La santé d’abord, la performance ensuite. Mais la peur, elle, s’installe : Est-ce que je vais revenir ?

La reconstruction est lente, frustrante. Monter un pont d’autoroute devient un effort maximal. Reprendre les courses, un supplice. Mais le moteur interne revient, et avec lui le niveau : Tour d’Hollande, Paris-Tours, des résultats probants, de quoi refermer la saison avec soulagement. « J’aurais jamais cru ça possible si on me l’avait dit en plein milieu de l’année. »

Tour de France : l’envers du décor

Le Tour, Laporte le raconte sans filtre. La souffrance, bien sûr « la douleur est présente tous les jours » mais surtout l’enfermement. Du vélo, du bus, de la chambre d’hôtel. Recommencer. Chaque jour. Trois semaines.

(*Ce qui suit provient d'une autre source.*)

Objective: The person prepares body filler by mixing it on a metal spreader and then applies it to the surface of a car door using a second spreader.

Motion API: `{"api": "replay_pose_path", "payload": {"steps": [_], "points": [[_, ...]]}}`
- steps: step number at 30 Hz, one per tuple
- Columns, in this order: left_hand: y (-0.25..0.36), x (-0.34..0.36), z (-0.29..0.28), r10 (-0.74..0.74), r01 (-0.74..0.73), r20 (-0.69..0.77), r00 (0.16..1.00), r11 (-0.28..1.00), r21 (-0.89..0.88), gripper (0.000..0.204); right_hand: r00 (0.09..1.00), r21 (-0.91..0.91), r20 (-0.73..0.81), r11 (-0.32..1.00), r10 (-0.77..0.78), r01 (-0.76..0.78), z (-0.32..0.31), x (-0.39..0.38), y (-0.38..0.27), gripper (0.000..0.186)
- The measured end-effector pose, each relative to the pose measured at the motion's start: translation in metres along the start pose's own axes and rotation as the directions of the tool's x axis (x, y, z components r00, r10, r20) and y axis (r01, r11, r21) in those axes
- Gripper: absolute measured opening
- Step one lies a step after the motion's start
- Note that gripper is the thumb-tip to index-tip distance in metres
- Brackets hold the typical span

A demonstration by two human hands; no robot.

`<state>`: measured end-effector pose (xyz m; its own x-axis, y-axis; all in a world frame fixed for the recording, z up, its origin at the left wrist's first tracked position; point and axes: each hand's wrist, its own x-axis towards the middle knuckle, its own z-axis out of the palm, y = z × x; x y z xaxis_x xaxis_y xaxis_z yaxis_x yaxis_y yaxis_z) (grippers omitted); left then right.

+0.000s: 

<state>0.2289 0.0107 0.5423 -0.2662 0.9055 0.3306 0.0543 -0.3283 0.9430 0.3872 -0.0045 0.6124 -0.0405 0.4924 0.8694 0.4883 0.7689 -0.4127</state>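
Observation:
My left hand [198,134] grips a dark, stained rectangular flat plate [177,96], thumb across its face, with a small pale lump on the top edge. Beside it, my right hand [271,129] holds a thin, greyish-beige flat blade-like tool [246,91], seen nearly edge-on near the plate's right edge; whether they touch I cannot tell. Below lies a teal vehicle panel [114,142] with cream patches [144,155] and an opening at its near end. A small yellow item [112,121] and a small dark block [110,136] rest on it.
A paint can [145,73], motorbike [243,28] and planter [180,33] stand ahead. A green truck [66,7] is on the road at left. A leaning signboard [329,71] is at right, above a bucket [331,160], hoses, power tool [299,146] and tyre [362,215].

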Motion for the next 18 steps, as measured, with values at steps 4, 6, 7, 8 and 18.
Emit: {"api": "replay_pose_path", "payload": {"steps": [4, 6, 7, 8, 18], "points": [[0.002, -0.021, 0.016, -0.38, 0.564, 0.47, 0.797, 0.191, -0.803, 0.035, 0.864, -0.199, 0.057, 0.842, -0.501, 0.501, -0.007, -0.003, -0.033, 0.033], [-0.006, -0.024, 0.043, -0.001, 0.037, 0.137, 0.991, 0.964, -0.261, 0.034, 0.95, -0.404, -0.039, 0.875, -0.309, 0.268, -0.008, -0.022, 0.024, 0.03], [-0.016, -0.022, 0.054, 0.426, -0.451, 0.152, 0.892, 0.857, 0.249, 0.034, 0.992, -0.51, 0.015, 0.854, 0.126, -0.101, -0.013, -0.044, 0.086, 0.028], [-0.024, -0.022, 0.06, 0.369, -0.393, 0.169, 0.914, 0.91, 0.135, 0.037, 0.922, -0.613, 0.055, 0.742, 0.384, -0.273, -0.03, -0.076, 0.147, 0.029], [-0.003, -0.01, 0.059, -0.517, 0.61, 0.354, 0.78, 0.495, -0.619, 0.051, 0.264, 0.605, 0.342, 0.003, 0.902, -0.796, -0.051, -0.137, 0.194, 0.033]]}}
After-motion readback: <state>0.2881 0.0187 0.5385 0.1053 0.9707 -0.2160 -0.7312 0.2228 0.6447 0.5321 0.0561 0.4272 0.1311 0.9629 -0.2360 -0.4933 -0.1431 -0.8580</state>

Les transferts interminables : « Si on passe moins d’une heure dans le bus après l’étape, c’est déjà une bonne journée. »

Les massages qui se terminent tard, les briefings ultra-précis , les oreillettes qui n’arrêtent jamais de parler.

Et pourtant, il aime ça.

S’accrocher pour mieux repartir

À 33 ans, Christophe sait qu’il entame le dernier chapitre de sa carrière. Pas encore la fin, mais la route devient plus courte. L’épisode de 2025 lui a rappelé pourquoi il continue : parce qu’il aime profondément ce sport. « Le fait d’avoir perdu ça pendant quelques mois m’a fait me rendre compte que j’aimais ça et que je n’avais pas envie que ça s’arrête tout de suite. »

Il lui reste des objectifs, certains secrets, d’autres assumés. Il veut encore briller, encore attaquer, encore aider ses leaders à gagner. Surtout, il veut profiter tant que le cœur, les jambes et l’envie répondent.